▸ YOUR OBJECTIVE: Transcription of the full listing is required, character for character.

[DATA EXCERPT Boundary: Start]

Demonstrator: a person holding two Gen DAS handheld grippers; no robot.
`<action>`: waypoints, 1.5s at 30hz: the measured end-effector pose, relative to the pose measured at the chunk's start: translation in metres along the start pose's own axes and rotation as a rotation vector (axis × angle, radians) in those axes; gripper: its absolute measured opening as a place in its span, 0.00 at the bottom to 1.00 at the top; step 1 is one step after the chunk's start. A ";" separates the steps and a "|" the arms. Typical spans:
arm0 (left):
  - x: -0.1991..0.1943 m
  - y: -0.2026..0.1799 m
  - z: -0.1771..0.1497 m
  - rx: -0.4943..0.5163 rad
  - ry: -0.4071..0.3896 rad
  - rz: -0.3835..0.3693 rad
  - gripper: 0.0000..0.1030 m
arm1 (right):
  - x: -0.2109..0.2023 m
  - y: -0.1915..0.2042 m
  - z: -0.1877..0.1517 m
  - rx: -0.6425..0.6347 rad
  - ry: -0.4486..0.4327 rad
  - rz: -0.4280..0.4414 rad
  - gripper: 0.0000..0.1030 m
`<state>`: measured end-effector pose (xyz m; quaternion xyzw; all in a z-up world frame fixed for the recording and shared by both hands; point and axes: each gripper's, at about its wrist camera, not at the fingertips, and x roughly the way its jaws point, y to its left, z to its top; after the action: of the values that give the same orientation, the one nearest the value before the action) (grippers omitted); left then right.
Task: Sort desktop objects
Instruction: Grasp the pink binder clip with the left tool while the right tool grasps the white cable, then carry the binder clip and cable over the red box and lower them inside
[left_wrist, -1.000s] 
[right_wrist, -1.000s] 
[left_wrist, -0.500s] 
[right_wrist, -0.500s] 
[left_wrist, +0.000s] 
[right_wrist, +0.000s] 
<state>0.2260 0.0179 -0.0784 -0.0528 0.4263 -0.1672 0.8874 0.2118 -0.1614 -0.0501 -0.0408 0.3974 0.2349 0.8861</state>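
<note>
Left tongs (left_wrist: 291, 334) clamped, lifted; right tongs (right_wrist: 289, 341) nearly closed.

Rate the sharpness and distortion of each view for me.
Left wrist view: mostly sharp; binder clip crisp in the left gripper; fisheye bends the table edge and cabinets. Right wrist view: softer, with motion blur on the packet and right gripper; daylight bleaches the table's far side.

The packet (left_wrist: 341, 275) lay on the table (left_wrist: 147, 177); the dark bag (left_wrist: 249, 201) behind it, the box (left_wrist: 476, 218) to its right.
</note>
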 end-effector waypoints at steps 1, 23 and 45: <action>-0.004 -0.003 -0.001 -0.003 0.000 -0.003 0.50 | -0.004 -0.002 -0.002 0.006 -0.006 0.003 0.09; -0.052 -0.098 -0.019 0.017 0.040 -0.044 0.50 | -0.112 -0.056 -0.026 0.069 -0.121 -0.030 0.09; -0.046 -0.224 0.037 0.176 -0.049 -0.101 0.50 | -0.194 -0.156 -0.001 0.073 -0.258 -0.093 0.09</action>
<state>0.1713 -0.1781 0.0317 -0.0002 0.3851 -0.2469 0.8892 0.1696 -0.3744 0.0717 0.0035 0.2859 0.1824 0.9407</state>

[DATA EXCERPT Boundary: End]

▸ OUTPUT OF THE TASK:
Demonstrator: a person holding two Gen DAS handheld grippers; no robot.
`<action>`: waypoints, 1.5s at 30hz: the measured end-effector pose, relative to the pose measured at the chunk's start: translation in metres along the start pose's own axes and rotation as a rotation vector (axis × angle, radians) in those axes; gripper: its absolute measured opening as a place in its span, 0.00 at the bottom to 1.00 at the top; step 1 is one step after the chunk's start. A ";" separates the steps and a "|" the arms. Typical spans:
arm0 (left):
  - x: -0.1991..0.1943 m
  - y: -0.2026..0.1799 m
  - z: -0.1771..0.1497 m
  - rx: -0.4943..0.5163 rad
  - ry: -0.4071..0.3896 rad
  - rz: -0.3835..0.3693 rad
  - gripper: 0.0000..0.1030 m
arm1 (right):
  - x: -0.2109..0.2023 m
  - y: -0.1915..0.2042 m
  - z: -0.1877..0.1517 m
  - rx: -0.6425..0.6347 rad
  - ry: -0.4486..0.4327 rad
  - rz: -0.4280..0.4414 rad
  - gripper: 0.0000..0.1030 m
`<state>`: measured end-effector pose (xyz m; quaternion xyzw; all in a z-up world frame fixed for the recording and shared by both hands; point and axes: each gripper's, at about its wrist camera, not at the fingertips, and x roughly the way its jaws point, y to its left, z to its top; after the action: of the values that give the same orientation, the one nearest the value before the action) (grippers omitted); left then right.
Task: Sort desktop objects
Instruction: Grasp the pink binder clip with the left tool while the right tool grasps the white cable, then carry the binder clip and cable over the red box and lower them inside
[left_wrist, -1.000s] 
[right_wrist, -1.000s] 
[left_wrist, -0.500s] 
[right_wrist, -0.500s] 
[left_wrist, +0.000s] 
[right_wrist, +0.000s] 
<state>0.2260 0.0179 -0.0784 -0.0528 0.4263 -0.1672 0.8874 0.2118 -0.1614 -0.0501 -0.0408 0.3974 0.2349 0.8861</state>
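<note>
Left tongs (left_wrist: 291, 334) clamped, lifted; right tongs (right_wrist: 289, 341) nearly closed.

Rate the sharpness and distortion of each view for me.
Left wrist view: mostly sharp; binder clip crisp in the left gripper; fisheye bends the table edge and cabinets. Right wrist view: softer, with motion blur on the packet and right gripper; daylight bleaches the table's far side.

The packet (left_wrist: 341, 275) lay on the table (left_wrist: 147, 177); the dark bag (left_wrist: 249, 201) behind it, the box (left_wrist: 476, 218) to its right.
</note>
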 end-effector waypoints at steps 1, 23 and 45: <action>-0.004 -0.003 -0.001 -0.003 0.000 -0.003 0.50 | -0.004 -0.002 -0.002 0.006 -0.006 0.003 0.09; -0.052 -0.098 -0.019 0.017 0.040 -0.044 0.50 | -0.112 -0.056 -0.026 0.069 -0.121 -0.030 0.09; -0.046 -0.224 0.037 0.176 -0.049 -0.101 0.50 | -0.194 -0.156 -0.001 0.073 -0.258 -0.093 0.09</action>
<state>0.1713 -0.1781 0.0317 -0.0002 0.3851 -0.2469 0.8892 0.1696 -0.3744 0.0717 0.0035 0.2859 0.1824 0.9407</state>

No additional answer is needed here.